Dries steigt also hinab in die tiefsten Tiefen von Belgien und erlebt eine Welt die man nicht vorstellen kann. Er nutzt den niedrigen Intelligenzquotient seiner Bandmitglieder um diese zu manipulieren und zu steuern, ein perverses Spiel nimmt also seinen Lauf. Die Gruppe nennt sich von nun an „The Femminists“, denn welcher Name würde besser zu „vier Behinderte aus Ostende“ passen?Zum Üben treffen sie sich bei Jan der weit draußen auf dem Land wohnt wo sie ungestört sind und so laut sein können wie sie wollen. Bis auf ein paar „Tunten“ die Jan besuchen gibt es dort niemanden der die biersaufende und koksziehende Band stören würde. Ihr Ziel ist es am lokalen Rock-Festival den ersten Platz zu belegen. Neben ihnen werden noch zwei weitere Gruppen auftreten, darunter die gefürchtete Formation von „Großer Schwanz“ (Jan Hammenecker), dessen Name nicht nur beim Publikum für Neugier sorgt…

Der Film überzeugt durch eine interessante Charakterisierung und eine überzogene Darstellung. Das Ende schlägt hierbei nochmals über jegliche Stränge und dürfte wohl für den einen oder anderen zu viel sein. Warum hier übrigens die deutsche Zensur eine FSK16 ausgegeben hat wird mir persönlich im Vergleich mit anderen Filmen ein Rätsel bleiben. An dieser Stelle möchte ich gleich eine Warnung aussprechen, denn ich persönlich finde der Film hat durchaus sehr verstörende Szenen, die sich bestimmt nicht jeder anschauen möchte. Wer andere Filme aus der Kontrovers-Reihe gesehen hat oder kennt, weiß was ich meine.

Der Regisseur Koen Mortier spielt mit interessanten Aufnahmen, so befinden sich bspw. Dries und „Großer Schwanz“, genauso wie der Zuschauer, in eine übergroße Vagina (warum dies so ist, sollten Interessierte selbst herausfinden) oder die Szenen in Koens Bude sind alle an dessen drogenbedingte Wahrnehmung angepasst. So ist einem nicht ganz klar ob der Raum kopfüber steht oder nicht, denn Koen scheint an der Decke entlang zu gehen, Dries hingegen steht andersrum im Raum.
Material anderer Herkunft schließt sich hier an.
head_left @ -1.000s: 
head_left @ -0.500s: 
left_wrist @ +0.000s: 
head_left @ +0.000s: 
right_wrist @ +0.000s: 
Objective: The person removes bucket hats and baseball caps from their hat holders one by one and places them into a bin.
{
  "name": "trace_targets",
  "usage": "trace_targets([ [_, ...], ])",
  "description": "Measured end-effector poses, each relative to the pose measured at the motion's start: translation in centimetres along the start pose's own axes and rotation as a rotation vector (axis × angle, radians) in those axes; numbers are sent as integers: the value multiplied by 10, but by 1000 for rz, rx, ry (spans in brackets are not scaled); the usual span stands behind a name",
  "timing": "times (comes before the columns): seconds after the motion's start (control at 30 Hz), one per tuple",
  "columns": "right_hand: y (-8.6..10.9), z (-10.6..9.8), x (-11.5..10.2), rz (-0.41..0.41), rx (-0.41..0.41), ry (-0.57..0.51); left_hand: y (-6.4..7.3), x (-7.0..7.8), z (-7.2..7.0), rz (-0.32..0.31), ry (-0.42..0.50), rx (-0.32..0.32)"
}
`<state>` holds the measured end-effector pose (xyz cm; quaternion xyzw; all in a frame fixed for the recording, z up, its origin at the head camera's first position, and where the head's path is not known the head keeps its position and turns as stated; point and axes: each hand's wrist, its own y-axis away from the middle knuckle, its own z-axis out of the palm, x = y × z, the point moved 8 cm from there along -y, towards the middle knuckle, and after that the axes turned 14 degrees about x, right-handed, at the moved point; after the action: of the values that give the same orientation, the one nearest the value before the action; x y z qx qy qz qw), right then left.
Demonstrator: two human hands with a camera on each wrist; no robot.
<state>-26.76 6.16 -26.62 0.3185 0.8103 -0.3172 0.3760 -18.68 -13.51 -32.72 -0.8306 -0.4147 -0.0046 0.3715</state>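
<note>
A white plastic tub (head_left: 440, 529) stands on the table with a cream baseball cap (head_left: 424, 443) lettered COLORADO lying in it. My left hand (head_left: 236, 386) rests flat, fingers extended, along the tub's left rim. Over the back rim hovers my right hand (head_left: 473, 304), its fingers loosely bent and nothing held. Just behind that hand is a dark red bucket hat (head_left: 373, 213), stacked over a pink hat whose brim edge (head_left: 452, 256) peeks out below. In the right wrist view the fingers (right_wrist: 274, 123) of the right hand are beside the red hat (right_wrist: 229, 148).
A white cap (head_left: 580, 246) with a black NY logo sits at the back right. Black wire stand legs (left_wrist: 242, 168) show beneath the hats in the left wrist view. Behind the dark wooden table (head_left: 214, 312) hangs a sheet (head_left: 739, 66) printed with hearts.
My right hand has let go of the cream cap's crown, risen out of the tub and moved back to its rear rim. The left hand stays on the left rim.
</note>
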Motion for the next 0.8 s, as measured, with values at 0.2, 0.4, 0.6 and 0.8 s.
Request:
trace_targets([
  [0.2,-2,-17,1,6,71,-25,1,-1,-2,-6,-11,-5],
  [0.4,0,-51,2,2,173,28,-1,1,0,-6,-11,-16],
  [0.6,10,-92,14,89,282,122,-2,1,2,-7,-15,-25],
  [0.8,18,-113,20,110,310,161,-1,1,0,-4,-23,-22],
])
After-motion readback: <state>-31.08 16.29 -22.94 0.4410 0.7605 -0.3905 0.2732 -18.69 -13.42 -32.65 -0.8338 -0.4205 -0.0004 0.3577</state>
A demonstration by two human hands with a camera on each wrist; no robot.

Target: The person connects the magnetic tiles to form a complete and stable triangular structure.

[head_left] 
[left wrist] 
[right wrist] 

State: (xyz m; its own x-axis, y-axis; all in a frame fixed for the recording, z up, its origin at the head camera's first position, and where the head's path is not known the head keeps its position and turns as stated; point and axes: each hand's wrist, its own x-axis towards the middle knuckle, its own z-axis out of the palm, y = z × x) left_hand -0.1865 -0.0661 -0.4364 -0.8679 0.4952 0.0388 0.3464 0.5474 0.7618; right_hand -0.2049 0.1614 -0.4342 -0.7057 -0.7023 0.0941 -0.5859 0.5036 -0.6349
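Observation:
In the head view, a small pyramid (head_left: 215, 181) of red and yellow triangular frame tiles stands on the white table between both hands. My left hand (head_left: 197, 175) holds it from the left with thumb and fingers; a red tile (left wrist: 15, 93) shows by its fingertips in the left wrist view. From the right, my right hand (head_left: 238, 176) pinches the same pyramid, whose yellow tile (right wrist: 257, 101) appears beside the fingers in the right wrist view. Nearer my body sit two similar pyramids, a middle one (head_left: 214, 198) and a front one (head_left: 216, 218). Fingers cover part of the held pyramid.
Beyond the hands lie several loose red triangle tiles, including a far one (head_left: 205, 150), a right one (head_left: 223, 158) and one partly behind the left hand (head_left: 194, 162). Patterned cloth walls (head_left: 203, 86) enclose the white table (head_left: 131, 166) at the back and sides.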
Durch geschickte Perspektiven und Spielereien entstehen so Aufnahmen die den Zuschauer verrückt machen.

Es gibt viele Anspielungen die vermutlich nur Belgier oder Kenner verstehen, der einfache Zuschauer ahnt in diesen Momenten nur dass etwas im Busch liegt. Aber auch so hat der 90 Minuten lange Streifen interessante Szenen, Aussagen, Bilder und wie schon erwähnt „tolle“ Charaktere. Die schauspielerische Performance fand ich dabei überragend obwohl ich zugeben muss keinen einzigen Künstler bisher je gesehen zu haben.

Wer neumodernes, europäisches Kino sehen möchte und dabei nicht zurückschreckt vielleicht auch schockiert oder zumindest abgewidert zu werden, sollte sich Ex Drummer nicht entgehen lassen. Wen die berüchtigte Vergewaltigungsszene in Gaspar Noés Irréversible„zu viel des guten war sollte hier allerdings einen weiten Bogen machen (übrigens kommt auch hier wie beim genannten französischen Genrekollegen eine Art „Rückwärts-Erzählung“ vor). Hervorheben möchte ich abschließend noch den genialen Soundtrack, der aus rockigen Songs von unterschiedlichen Künstlern stammt. Aus den Titelnamen schließe ich, dass es sich größtenteils um belgische Artisten handelt.